E foi em Novembro de 2006, que a Sociedade de Instrução Tavaredense comemorou uma outra efeméride, os 20 anos da morte de Mestre José da Silva Ribeiro.
Com uma  romagem o cemitério, uma missa na Igreja paroquial e um espectáculo evocativo, a Sociedade de Instrução Tavaredense recordou José da Silva Ribeiro, exactamente na passagem do 20º aniversário da sua morte (13 de Setembro de 1986). Tratou-se de recordar ‘uma figura que sempre vai ficar ligada a esta casa’, segundo referiu Vitor Medina, pouco antes de terem apresentado algumas das passagens, mais significativas da vida de José da Silva Ribeiro, naquele teatro.

          O presidente da direcção da SIT acredita que ‘dificilmente haverá outro homem da cultura como ele, em Tavarede e no concelho’, focando a vida multifacetada do mestre, que depois ficaria bem presente na representação de ‘O sonho do passado, a esperança do futuro’, em que foi feita uma recolha focando-se ‘aspectos que nunca foram contados sobre a sua história no teatro da colectividade’, além de excertos de peças da sua autoria em que também representou e de outras já como encenador, entre as quais ‘a primeira e a última que ele ensaiou’.
         Apesar de não se saber com exactidão a data em que José da Silva Ribeiro entrou para a SIT (começou no ‘Teatrinho do Senhor Conde’ como amador de teatro), e em 1910 já representava na colectividade que agora o homenageou. Pouco depois já escrevia alguns textos (em 1911 a ‘Voz da Justiça’ felicita-o como autor, por fazer a apologia da ‘instrução contra os hábitos da taberna’), vindo depois a dedicar-se ao jornalismo e a dirigir ‘A Voz da Justiça’. Após o serviço militar, foi colocado como funcionário administrativo na Escola Bernardino Machado, e mais tarde, quando instado a abandonar as funções jornalísticas e recusou, acabou por perder o vínculo à função pública. Defensor da liberdade, igualdade e fraternidade, acabou por ser preso em 1933 e deportado para Angra do Heroísmo, em 1937 foi-lhe confiscado a ‘Voz da Justiça’ e em 1938 volta novamente a ser detido pela PIDE.
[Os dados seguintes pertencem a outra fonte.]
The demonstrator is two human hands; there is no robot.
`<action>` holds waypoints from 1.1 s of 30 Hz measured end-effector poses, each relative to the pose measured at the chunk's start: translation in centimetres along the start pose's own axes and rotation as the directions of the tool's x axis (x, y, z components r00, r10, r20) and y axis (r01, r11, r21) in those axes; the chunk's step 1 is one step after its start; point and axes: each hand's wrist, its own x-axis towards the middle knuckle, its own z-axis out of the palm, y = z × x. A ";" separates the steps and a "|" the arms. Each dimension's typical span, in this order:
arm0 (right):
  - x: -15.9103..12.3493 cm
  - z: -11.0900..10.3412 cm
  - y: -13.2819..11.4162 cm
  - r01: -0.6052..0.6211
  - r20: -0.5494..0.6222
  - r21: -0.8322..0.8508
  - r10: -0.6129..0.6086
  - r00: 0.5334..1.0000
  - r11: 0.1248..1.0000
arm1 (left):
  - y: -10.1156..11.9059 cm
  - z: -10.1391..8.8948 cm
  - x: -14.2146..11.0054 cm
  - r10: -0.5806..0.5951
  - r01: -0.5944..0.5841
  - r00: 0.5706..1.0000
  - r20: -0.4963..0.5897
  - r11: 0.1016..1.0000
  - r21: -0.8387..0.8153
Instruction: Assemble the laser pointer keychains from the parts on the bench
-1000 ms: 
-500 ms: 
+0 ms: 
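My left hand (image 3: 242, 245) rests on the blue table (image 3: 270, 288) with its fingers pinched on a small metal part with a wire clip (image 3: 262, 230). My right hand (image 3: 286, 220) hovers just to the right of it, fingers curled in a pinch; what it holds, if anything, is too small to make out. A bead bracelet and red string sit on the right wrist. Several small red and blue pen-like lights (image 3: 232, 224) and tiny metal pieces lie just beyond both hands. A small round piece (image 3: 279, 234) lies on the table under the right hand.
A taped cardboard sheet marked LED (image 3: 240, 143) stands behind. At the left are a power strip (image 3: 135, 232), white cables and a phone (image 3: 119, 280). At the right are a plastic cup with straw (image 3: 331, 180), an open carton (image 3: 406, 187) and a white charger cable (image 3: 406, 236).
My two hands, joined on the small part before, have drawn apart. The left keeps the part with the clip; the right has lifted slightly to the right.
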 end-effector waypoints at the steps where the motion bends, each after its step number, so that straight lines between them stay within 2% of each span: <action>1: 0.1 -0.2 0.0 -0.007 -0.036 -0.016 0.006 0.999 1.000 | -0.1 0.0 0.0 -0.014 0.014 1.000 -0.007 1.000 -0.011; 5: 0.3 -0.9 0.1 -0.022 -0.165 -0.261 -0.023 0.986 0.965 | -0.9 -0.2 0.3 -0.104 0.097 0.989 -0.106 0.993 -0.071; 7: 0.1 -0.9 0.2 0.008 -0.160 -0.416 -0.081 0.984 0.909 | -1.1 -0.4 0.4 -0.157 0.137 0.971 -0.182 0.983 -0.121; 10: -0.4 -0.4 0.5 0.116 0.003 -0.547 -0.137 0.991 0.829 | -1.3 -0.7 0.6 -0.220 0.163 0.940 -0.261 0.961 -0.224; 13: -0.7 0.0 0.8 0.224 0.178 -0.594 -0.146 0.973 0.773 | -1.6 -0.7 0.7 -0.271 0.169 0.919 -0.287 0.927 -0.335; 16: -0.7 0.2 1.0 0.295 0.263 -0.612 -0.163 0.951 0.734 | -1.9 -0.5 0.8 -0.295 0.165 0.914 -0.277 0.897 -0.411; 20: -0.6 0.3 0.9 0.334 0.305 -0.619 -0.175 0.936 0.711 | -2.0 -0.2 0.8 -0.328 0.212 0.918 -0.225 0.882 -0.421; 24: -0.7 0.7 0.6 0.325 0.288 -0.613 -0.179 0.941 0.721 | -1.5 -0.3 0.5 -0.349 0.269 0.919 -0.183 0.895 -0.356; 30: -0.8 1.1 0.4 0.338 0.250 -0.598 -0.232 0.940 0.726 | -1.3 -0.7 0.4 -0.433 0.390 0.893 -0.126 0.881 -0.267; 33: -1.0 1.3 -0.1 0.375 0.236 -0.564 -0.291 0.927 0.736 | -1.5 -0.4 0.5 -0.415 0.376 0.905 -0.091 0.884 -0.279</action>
         Por todo este percurso e pela sua dedicação à SIT até morrer, a homenagem contou com casa completamente cheia, figurando entre os presentes, o delegado regional da Cultura Pedro Pita, que classificou José da Silva Ribeiro como ‘um homem capaz de conjugar os aspectos históricos da cultura com os aspectos vivos, mestre de teatro, que ensinou às pessoas o gosto pelo teatro, mesmo dos autores mais difíceis’. Daí que seja considerado como ‘uma referência em Tavarede, Figueira e a nível nacional’, sustentou Pedro Pita, frisando que a sua presença significava a ‘afirmação desse reconhecimento’ pelo Ministério da Cultura.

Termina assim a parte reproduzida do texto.